(Activity)
Lines from the material below that hold the string "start" are what is needed; copy each of them.

(The data)
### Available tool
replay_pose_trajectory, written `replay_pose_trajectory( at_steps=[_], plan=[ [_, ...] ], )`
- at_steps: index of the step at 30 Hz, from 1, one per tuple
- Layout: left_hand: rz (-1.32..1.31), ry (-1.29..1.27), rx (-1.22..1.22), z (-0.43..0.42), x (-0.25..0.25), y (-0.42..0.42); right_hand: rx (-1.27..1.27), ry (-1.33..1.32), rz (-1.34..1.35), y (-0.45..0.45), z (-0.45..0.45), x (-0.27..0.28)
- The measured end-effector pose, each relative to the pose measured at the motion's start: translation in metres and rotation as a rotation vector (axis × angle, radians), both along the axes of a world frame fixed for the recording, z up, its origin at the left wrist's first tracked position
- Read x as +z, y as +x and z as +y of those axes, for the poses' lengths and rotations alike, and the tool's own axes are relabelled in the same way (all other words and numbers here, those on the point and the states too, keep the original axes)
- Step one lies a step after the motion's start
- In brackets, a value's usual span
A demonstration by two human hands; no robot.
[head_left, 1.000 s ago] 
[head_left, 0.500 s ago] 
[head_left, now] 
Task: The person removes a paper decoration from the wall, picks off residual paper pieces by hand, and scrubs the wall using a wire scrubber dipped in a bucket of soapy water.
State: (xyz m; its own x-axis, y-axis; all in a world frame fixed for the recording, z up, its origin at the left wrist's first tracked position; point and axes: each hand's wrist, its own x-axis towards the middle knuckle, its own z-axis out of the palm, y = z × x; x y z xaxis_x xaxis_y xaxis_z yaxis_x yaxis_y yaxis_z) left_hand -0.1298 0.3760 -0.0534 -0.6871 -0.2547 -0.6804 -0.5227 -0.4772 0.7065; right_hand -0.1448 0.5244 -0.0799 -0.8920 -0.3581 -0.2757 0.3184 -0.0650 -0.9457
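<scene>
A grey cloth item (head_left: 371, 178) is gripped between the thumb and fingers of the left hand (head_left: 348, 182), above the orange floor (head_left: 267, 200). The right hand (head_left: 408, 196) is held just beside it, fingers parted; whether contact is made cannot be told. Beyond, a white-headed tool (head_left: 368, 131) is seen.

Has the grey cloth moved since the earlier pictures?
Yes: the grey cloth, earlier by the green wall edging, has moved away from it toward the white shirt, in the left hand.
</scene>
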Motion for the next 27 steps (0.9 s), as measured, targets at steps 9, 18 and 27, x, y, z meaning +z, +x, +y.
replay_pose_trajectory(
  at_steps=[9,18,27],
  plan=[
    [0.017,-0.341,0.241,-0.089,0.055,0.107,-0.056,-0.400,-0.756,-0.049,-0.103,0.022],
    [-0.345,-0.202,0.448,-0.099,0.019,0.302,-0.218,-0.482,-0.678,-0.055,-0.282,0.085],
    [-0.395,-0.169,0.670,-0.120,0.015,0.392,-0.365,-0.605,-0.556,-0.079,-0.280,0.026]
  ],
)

(Result for this task)
- The measured end-effector pose, each relative to the pose measured at the motion's start: translation in metres and rotation as a rotation vector (axis × angle, radians), both along the axes of a world frame fixed for the recording, z up, its origin at the left wrist's first tracked position
- Step one lies a step after the motion's start

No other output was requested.